Ghana says second-hand clothes are no longer good enough

Second-hand goods from the United States have long been a staple in Ghana, but now the country is seeking to get second-hand goods off its shelves.

For better or worse, second-hand T-shirts from the US often make up the uniform for hundreds of millions of people throughout Africa.

Churches collecting threads for the needy call this goodwill, but many of West Africa's tailors call it "unfair," "unstylish," or "insulting" to a region whose traditional clothing can't win price wars against a container load of "John Edwards 2008" shirts donated from the warmth of the American heart.

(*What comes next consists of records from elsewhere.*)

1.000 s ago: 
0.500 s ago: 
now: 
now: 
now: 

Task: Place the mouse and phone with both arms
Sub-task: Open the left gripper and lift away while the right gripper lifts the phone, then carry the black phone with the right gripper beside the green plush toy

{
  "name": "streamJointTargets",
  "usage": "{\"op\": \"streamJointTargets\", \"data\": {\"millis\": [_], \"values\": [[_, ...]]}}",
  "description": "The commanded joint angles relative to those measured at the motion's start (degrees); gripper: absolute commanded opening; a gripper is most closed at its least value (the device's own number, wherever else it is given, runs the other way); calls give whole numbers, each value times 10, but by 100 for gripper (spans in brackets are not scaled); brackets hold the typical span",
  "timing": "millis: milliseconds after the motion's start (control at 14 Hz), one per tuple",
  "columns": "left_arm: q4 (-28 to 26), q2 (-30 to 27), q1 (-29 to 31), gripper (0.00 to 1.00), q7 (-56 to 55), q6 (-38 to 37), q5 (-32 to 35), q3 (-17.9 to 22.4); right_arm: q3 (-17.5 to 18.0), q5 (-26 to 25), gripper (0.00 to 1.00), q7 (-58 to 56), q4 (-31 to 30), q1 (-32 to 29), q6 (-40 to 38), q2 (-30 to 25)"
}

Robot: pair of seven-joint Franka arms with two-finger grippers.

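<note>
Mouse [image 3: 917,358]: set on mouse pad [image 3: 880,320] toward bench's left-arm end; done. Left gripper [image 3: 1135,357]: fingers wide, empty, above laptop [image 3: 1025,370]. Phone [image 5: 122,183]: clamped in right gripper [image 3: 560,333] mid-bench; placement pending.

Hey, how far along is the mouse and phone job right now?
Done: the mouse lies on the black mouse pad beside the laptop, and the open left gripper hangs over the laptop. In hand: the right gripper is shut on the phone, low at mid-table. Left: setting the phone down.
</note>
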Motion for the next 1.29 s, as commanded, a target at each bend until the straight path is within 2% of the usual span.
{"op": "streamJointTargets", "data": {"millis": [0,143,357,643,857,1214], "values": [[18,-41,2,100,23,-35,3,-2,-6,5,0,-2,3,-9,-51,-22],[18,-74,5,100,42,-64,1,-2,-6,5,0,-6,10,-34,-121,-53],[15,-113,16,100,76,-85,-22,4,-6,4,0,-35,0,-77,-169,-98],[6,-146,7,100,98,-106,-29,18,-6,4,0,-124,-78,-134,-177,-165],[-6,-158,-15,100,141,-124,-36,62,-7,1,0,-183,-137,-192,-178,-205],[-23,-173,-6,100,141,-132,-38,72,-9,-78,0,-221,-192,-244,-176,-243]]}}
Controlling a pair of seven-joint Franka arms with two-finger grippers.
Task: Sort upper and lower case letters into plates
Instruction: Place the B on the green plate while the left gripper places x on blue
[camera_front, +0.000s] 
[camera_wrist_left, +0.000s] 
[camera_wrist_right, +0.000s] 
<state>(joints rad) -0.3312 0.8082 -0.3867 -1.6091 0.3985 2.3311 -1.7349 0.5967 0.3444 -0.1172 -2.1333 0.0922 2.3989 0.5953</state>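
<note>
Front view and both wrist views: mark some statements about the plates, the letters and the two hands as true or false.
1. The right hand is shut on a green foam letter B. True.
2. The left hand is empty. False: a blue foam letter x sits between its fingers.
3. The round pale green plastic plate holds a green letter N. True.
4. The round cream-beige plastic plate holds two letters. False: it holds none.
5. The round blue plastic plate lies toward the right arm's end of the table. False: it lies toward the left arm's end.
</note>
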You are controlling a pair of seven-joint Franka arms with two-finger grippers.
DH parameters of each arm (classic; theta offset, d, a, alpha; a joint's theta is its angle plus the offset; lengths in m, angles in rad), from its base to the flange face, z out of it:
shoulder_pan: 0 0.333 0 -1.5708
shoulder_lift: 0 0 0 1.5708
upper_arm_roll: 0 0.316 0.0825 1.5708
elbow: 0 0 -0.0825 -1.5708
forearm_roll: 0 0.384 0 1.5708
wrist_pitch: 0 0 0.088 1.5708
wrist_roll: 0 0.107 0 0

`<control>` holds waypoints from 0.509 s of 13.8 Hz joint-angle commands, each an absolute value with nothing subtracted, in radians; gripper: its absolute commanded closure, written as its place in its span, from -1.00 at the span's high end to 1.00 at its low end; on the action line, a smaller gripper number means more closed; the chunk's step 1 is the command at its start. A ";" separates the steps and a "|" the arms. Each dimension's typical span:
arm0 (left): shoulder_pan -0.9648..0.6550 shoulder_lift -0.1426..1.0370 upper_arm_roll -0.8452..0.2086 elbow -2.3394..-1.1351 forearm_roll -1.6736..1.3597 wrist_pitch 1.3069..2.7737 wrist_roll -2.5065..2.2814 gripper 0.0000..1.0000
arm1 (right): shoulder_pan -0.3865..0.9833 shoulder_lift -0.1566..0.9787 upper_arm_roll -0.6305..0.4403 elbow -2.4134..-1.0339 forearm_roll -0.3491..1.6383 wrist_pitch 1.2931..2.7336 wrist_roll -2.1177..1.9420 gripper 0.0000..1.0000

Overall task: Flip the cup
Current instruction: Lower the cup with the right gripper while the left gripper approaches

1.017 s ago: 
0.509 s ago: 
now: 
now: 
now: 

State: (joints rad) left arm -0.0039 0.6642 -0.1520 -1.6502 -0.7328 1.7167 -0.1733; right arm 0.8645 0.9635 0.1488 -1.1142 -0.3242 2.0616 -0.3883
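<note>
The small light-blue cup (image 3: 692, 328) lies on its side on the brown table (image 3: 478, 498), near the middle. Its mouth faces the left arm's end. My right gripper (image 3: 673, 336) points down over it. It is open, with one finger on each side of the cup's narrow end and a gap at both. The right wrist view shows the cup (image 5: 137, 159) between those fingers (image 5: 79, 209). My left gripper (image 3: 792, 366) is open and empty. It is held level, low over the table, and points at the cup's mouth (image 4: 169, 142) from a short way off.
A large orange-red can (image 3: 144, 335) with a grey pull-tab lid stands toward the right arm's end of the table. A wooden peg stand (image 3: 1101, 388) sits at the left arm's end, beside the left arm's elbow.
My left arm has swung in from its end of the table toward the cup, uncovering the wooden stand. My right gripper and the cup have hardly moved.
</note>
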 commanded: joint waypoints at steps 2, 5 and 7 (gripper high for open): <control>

Now the West African nation of Ghana is implementing a ban on hand-me-down trade, or at least a partial ban. Ghana's new trade law forbids secondhand boxers, handkerchiefs, and mattresses from entering the country's docks or markets, on the grounds that such imports are, well, gross. ("Unhygienic" in government lingo.)

But traders in the nation's market stalls are vexed.

"The ban on second-hand goods is really going to bring hardships to us and our families since the trade is our only source of livelihood," one vendor told the Ghana News Agency.

"The government will throw us out of business should this ban come into effect," a clothing dealer told the Agence-France Presse last November, before Ghana's police began enforcing the ban.

The ban began last week, yet underwear may be the least of Ghana's second-hand troubles.

Electronic waste – big box televisions, VCRs, computers from the Dos days – is routinely dumped in countries like Ghana as "used electronics" by companies that would pay stiff fees if they tried to recycle the junk in the US or Europe.

Entrepreneurial minds find a use for a tenth of this garbage. At the Aglogloshie dump in Ghana's capital, Accra, migrants from the country's north autopsy computer cadavers, pulling out the still-functioning sound cards and fans that could slide right into newer towers.

But whatever organs they don't take are burned with the rest of the electronic trash on giant bonfires where teenage boys roast cables like marshmallows to access and sell the copper inside.

The lead-arsenic-mercury cocktail wafts throughout neighborhoods and permeates the water table.

"Environmentally, these things are pumped into ponds, streams, rivers,” Ghanaian environmental journalist Mike Anane told me in 2009. “And these are persistent metals. They don’t only bio-accumulate, they also persist in the environment and in the food chain for a very long time.”

Banning handkerchiefs is one thing. Telling a country on the cusp of an internet boom that it can't have an old Dell is a thorny question. Even environmentalists concede how difficult it is to even define electronic waste.

The solution that officials at Ghana's Environmental Protection Agency were pushing when I spoke to them in 2009 was a total ban on all used electronics, no matter how "used."

Ghana's future without passed-down PCs is hard to picture. But imagining its present without used car parts is impossible.

The nation's taxis and tro-tros (mid-90s cargo vans converted into 18-person buses) depend as much on old alternators as they do on gasoline – yet the vice president this week proposed a ban on used car parts, too. Vice President John Mahama blamed battered old car parts for the nation's perilous roadways, where buses routinely collide with buses.

Gruesome photos of car accidents routinely splay across the front pages of the nation's dailies. Forcing car owners to pony up for a decent steering column might clear up some front page space for less morbid photojournalism, Mahama reckoned.

But a more immediate solution might be to import the only Western fashion accessory you won't find in a tro-tro: seatbelts.